Records shown:
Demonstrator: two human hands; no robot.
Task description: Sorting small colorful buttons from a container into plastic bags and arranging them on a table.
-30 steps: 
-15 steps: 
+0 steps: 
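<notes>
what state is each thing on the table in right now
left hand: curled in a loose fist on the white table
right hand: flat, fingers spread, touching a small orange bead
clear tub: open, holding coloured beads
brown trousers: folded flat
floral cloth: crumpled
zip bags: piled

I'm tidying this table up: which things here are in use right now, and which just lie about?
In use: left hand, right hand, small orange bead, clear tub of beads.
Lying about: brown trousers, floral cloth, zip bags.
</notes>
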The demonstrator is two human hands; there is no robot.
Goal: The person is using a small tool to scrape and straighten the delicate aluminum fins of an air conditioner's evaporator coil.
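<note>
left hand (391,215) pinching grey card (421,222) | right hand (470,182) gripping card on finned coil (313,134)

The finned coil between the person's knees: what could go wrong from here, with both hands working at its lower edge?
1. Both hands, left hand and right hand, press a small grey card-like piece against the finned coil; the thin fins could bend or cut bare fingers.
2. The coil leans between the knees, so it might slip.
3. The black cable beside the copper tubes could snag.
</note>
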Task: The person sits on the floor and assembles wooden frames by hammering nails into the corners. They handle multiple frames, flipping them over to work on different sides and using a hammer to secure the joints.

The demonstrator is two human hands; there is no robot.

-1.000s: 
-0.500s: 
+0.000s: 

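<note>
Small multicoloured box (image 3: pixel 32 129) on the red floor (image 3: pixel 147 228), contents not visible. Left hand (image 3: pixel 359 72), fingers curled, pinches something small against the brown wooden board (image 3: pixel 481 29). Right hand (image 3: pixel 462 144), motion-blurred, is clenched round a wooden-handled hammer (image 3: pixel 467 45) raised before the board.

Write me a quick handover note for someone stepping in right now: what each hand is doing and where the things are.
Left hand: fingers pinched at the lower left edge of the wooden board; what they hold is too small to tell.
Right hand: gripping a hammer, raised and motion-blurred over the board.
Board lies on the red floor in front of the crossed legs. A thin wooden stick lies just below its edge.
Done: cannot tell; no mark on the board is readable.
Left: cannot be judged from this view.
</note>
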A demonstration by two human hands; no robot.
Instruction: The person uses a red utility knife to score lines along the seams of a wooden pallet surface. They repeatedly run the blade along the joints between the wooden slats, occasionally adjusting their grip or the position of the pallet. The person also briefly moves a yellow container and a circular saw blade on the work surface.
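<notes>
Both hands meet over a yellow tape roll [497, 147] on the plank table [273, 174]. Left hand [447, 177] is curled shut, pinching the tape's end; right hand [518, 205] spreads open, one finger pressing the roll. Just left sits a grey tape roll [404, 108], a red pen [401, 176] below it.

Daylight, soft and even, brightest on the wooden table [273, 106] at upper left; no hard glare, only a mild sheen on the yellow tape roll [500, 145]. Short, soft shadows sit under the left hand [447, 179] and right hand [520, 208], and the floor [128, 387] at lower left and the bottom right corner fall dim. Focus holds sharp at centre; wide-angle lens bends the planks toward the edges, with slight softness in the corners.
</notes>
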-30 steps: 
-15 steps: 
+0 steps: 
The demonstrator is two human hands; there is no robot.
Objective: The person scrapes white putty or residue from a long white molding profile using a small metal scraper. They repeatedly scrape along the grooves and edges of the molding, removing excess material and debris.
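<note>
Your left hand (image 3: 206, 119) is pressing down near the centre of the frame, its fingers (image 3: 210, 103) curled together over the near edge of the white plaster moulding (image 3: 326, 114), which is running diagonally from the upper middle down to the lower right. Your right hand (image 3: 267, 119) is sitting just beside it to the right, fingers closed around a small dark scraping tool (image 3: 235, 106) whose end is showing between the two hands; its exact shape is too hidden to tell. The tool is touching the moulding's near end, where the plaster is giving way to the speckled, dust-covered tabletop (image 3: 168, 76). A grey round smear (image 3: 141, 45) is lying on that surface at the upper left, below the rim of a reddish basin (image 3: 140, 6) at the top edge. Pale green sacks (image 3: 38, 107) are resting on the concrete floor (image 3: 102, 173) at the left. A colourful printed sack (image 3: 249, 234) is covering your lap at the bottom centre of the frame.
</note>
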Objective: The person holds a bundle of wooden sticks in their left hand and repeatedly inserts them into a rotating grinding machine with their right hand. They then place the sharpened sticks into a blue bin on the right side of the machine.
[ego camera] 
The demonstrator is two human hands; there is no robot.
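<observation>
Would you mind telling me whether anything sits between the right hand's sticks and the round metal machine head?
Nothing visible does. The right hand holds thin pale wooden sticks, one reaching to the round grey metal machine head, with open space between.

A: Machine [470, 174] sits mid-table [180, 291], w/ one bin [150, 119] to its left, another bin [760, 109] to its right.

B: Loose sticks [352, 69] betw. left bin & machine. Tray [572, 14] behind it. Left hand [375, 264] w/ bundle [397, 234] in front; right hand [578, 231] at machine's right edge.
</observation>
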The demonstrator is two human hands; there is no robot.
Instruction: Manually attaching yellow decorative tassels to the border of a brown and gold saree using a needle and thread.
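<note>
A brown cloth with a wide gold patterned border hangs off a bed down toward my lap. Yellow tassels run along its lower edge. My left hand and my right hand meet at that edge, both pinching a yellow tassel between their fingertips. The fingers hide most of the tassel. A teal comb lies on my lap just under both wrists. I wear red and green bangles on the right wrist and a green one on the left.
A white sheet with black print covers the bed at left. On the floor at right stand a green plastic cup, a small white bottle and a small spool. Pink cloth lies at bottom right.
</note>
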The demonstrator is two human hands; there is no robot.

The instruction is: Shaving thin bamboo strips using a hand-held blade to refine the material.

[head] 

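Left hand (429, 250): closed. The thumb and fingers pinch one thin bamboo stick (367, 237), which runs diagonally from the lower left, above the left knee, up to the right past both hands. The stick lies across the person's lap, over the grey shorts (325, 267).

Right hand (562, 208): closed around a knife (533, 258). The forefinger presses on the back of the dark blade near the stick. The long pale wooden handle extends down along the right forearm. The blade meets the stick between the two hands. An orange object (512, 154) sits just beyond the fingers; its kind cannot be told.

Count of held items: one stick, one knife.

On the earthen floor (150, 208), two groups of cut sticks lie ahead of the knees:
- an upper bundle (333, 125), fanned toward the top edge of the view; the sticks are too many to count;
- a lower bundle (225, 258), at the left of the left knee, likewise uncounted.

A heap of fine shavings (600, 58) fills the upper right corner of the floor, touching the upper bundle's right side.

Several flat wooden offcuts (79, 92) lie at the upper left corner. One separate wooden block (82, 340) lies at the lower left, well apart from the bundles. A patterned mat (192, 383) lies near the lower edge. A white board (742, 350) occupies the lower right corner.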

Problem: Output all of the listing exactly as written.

Response to the task:
Demonstrator: two human hands; no robot.
Task description: Sorting small colorful buttons from a container into plastic bags and arranging them on a table.
-30 steps: 
-15 steps: 
+0 steps: 
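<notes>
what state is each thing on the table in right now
left hand: curled in a loose fist on the white table
right hand: flat, fingers spread, touching a small orange bead
clear tub: open, holding coloured beads
brown trousers: folded flat
floral cloth: crumpled
zip bags: piled

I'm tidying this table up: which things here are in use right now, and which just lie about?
In use: left hand, right hand, small orange bead, clear tub of beads.
Lying about: brown trousers, floral cloth, zip bags.
</notes>
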The demonstrator is two human hands; there is no robot.
Goal: The person is using a small tool to scrape and straighten the delicate aluminum fins of an air conditioner's evaporator coil.
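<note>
left hand (391,215) pinching grey card (421,222) | right hand (470,182) gripping card on finned coil (313,134)

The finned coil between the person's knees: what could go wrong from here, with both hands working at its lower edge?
1. Both hands, left hand and right hand, press a small grey card-like piece against the finned coil; the thin fins could bend or cut bare fingers.
2. The coil leans between the knees, so it might slip.
3. The black cable beside the copper tubes could snag.
</note>
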Task: The person sits on the floor and assembles wooden frames by hammering nails into the corners. They handle multiple frames, flipping them over to work on different sides and using a hammer to secure the joints.

The demonstrator is two human hands; there is no robot.

-1.000s: 
-0.500s: 
+0.000s: 

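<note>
Small multicoloured box (image 3: pixel 32 129) on the red floor (image 3: pixel 147 228), contents not visible. Left hand (image 3: pixel 359 72), fingers curled, pinches something small against the brown wooden board (image 3: pixel 481 29). Right hand (image 3: pixel 462 144), motion-blurred, is clenched round a wooden-handled hammer (image 3: pixel 467 45) raised before the board.

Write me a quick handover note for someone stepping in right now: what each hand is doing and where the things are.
Left hand: fingers pinched at the lower left edge of the wooden board; what they hold is too small to tell.
Right hand: gripping a hammer, raised and motion-blurred over the board.
Board lies on the red floor in front of the crossed legs. A thin wooden stick lies just below its edge.
Done: cannot tell; no mark on the board is readable.
Left: cannot be judged from this view.
</note>
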A demonstration by two human hands; no robot.
Instruction: The person uses a red utility knife to score lines along the seams of a wooden pallet surface. They repeatedly run the blade along the joints between the wooden slats, occasionally adjusting their grip or the position of the pallet. The person also briefly moves a yellow container and a circular saw blade on the work surface.
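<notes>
Both hands meet over a yellow tape roll [497, 147] on the plank table [273, 174]. Left hand [447, 177] is curled shut, pinching the tape's end; right hand [518, 205] spreads open, one finger pressing the roll. Just left sits a grey tape roll [404, 108], a red pen [401, 176] below it.

Daylight, soft and even, brightest on the wooden table [273, 106] at upper left; no hard glare, only a mild sheen on the yellow tape roll [500, 145]. Short, soft shadows sit under the left hand [447, 179] and right hand [520, 208], and the floor [128, 387] at lower left and the bottom right corner fall dim. Focus holds sharp at centre; wide-angle lens bends the planks toward the edges, with slight softness in the corners.
</notes>
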-30 steps: 
-15 steps: 
+0 steps: 
The demonstrator is two human hands; there is no robot.
Objective: The person scrapes white putty or residue from a long white molding profile using a small metal scraper. They repeatedly scrape along the grooves and edges of the molding, removing excess material and debris.
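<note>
Your left hand (image 3: 206, 119) is pressing down near the centre of the frame, its fingers (image 3: 210, 103) curled together over the near edge of the white plaster moulding (image 3: 326, 114), which is running diagonally from the upper middle down to the lower right. Your right hand (image 3: 267, 119) is sitting just beside it to the right, fingers closed around a small dark scraping tool (image 3: 235, 106) whose end is showing between the two hands; its exact shape is too hidden to tell. The tool is touching the moulding's near end, where the plaster is giving way to the speckled, dust-covered tabletop (image 3: 168, 76). A grey round smear (image 3: 141, 45) is lying on that surface at the upper left, below the rim of a reddish basin (image 3: 140, 6) at the top edge. Pale green sacks (image 3: 38, 107) are resting on the concrete floor (image 3: 102, 173) at the left. A colourful printed sack (image 3: 249, 234) is covering your lap at the bottom centre of the frame.
</note>
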Objective: The person holds a bundle of wooden sticks in their left hand and repeatedly inserts them into a rotating grinding machine with their right hand. They then place the sharpened sticks into a blue bin on the right side of the machine.
[ego camera] 
The demonstrator is two human hands; there is no robot.
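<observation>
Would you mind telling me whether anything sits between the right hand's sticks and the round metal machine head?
Nothing visible does. The right hand holds thin pale wooden sticks, one reaching to the round grey metal machine head, with open space between.

A: Machine [470, 174] sits mid-table [180, 291], w/ one bin [150, 119] to its left, another bin [760, 109] to its right.

B: Loose sticks [352, 69] betw. left bin & machine. Tray [572, 14] behind it. Left hand [375, 264] w/ bundle [397, 234] in front; right hand [578, 231] at machine's right edge.
</observation>
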The demonstrator is two human hands; there is no robot.
Instruction: Manually attaching yellow decorative tassels to the border of a brown and gold saree using a needle and thread.
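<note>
A brown cloth with a wide gold patterned border hangs off a bed down toward my lap. Yellow tassels run along its lower edge. My left hand and my right hand meet at that edge, both pinching a yellow tassel between their fingertips. The fingers hide most of the tassel. A teal comb lies on my lap just under both wrists. I wear red and green bangles on the right wrist and a green one on the left.
A white sheet with black print covers the bed at left. On the floor at right stand a green plastic cup, a small white bottle and a small spool. Pink cloth lies at bottom right.
</note>
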The demonstrator is two human hands; there is no robot.

The instruction is: Shaving thin bamboo strips using a hand-held blade to refine the material.

[head] 

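Left hand (429, 250): closed. The thumb and fingers pinch one thin bamboo stick (367, 237), which runs diagonally from the lower left, above the left knee, up to the right past both hands. The stick lies across the person's lap, over the grey shorts (325, 267).

Right hand (562, 208): closed around a knife (533, 258). The forefinger presses on the back of the dark blade near the stick. The long pale wooden handle extends down along the right forearm. The blade meets the stick between the two hands. An orange object (512, 154) sits just beyond the fingers; its kind cannot be told.

Count of held items: one stick, one knife.

On the earthen floor (150, 208), two groups of cut sticks lie ahead of the knees:
- an upper bundle (333, 125), fanned toward the top edge of the view; the sticks are too many to count;
- a lower bundle (225, 258), at the left of the left knee, likewise uncounted.

A heap of fine shavings (600, 58) fills the upper right corner of the floor, touching the upper bundle's right side.

Several flat wooden offcuts (79, 92) lie at the upper left corner. One separate wooden block (82, 340) lies at the lower left, well apart from the bundles. A patterned mat (192, 383) lies near the lower edge. A white board (742, 350) occupies the lower right corner.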

Work on this exercise is now finished.